It's easy for couples to fall into a routine, going through the motions and letting their connection sit on autopilot. While comfort is natural in a long-term relationship, it’s important to remember: that what you don’t nurture, eventually fades. So, why not make 2025 the year you reset your relationship? Here’s how to start the year with a renewed bond, reigniting the spark that brought you together.
Step 1: Schedule Your Reset Meeting
The first step to hitting the reset button is a State of the Union meeting with your partner. This is your chance to take a pulse on the relationship, discuss what's working, and identify areas that need attention. It’s all about creating space to reflect, without distractions.
Grab a pen and paper (or open a shared note on your phone) and come prepared to share your top 2-3 desires for your relationship.
What do you both want to feel more of in 2025? Maybe it’s feeling more appreciated, or perhaps you want to reignite the passion you had when you first started dating. Whatever it is, get clear about it, and make sure both of you are on the same page.

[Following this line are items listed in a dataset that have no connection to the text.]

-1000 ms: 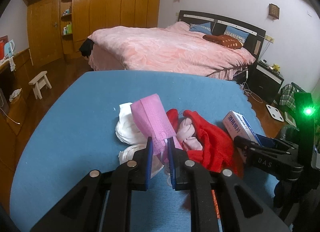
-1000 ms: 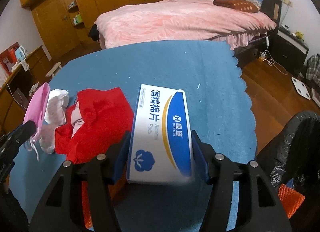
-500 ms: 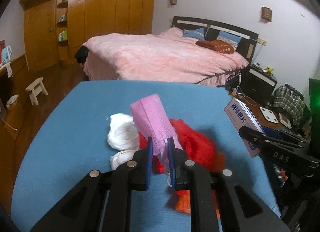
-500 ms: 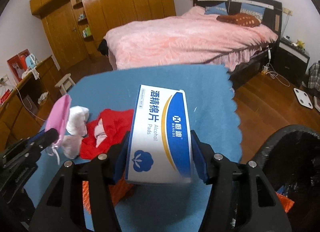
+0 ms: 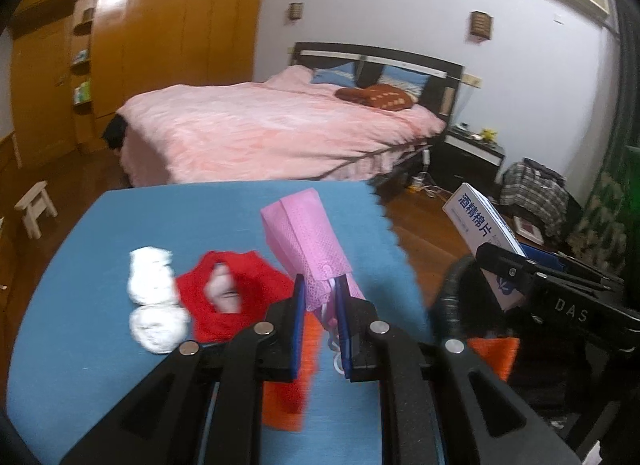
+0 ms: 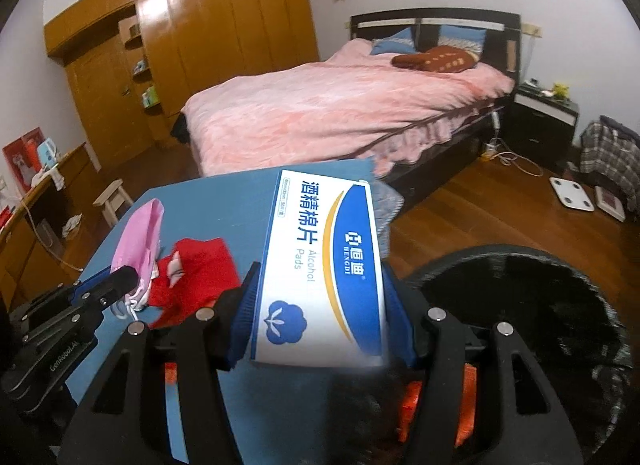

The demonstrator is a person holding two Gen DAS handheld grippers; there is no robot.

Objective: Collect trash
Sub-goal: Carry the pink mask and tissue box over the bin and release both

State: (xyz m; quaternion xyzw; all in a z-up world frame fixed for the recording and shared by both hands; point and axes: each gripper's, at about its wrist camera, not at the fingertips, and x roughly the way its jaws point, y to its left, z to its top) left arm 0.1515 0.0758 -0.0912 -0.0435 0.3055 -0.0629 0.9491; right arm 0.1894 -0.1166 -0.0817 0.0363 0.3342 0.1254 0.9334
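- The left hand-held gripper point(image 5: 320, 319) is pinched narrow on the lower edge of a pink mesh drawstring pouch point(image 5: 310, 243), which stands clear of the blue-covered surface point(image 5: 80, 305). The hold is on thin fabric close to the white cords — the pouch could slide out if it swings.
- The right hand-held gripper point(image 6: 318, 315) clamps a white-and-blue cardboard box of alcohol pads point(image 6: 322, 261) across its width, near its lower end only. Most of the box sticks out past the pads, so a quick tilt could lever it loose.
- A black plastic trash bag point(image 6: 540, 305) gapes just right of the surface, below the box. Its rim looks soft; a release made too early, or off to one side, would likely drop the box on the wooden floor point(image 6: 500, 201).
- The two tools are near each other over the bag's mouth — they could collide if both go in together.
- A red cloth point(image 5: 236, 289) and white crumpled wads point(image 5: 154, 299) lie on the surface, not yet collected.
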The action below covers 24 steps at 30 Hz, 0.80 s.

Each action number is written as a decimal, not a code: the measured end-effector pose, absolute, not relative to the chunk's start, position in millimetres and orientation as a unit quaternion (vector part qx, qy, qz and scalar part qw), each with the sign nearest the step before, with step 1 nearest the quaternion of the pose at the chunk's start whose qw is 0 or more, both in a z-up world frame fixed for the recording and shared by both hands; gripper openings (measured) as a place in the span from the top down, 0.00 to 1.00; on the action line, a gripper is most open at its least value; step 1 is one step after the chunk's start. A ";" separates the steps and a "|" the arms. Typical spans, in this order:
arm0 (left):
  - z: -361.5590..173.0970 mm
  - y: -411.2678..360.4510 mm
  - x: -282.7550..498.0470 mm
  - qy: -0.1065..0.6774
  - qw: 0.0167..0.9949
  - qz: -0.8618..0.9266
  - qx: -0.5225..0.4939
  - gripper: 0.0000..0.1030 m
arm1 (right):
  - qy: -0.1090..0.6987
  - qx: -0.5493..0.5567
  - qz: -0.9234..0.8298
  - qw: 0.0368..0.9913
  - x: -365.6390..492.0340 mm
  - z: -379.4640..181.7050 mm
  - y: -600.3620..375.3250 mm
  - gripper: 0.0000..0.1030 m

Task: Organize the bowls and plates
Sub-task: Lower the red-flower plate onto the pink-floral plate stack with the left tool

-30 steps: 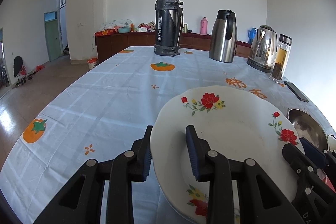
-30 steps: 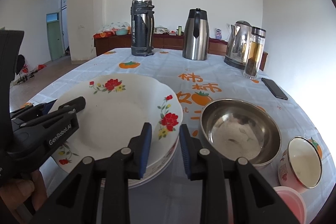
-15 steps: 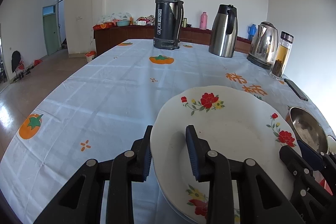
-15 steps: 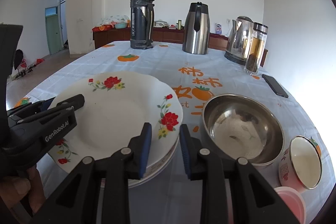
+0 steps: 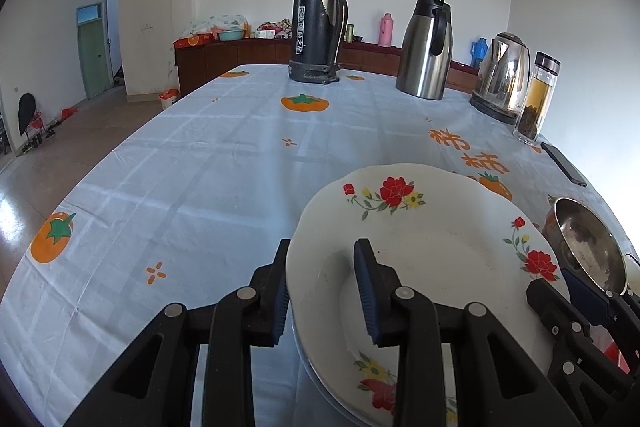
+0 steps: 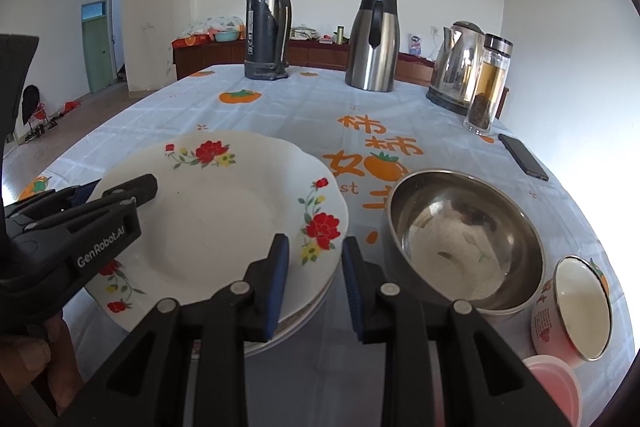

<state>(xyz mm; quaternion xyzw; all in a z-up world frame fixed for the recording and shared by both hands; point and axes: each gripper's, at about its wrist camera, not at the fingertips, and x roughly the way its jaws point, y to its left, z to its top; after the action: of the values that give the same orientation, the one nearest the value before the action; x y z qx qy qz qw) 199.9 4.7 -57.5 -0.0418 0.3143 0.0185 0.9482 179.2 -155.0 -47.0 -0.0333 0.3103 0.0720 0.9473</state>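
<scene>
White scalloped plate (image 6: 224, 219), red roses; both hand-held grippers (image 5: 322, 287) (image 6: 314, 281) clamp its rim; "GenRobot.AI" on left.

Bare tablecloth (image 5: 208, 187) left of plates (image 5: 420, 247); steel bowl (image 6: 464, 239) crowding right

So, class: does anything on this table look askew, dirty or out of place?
Yes. The top plate sits off-centre on the plates beneath, overhanging them. The steel bowl holds specks of residue. A phone lies near the table's edge.

"GenRobot.AI" on left gripper (image 6: 116, 193); "st" on tablecloth (image 6: 280, 107)
</scene>
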 end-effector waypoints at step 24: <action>-61.2 4.9 203.7 0.331 0.943 0.012 -0.044 0.68 | 0.332 -0.045 0.070 0.940 186.4 -51.8 -152.5 0.72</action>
<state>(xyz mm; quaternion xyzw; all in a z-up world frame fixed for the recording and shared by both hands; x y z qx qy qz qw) 203.7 4.9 -61.2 -0.0438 0.3308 0.0119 0.9426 186.4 -152.5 -51.8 -0.0449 0.3317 0.0702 0.9397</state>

This isn’t just about listing your own wants, it’s also about discussing ways to nurture each other’s needs. Relationship goals should be focused on fostering deeper intimacy, trust, and mutual respect. Use this time to check in, not only with each other but with your individual feelings and expectations. Set the foundation for a fulfilling year ahead.
Step 2: Set A Date (Or Multiple!)
Having the meeting is only the first step. Now, it’s time to take action. One of the simplest ways to breathe new life into a relationship is by reintroducing consistent, intentional time spent together. For many couples, life gets busy, and date nights fall by the wayside. But dating doesn’t stop when you say "I do"—in fact, it’s even more essential.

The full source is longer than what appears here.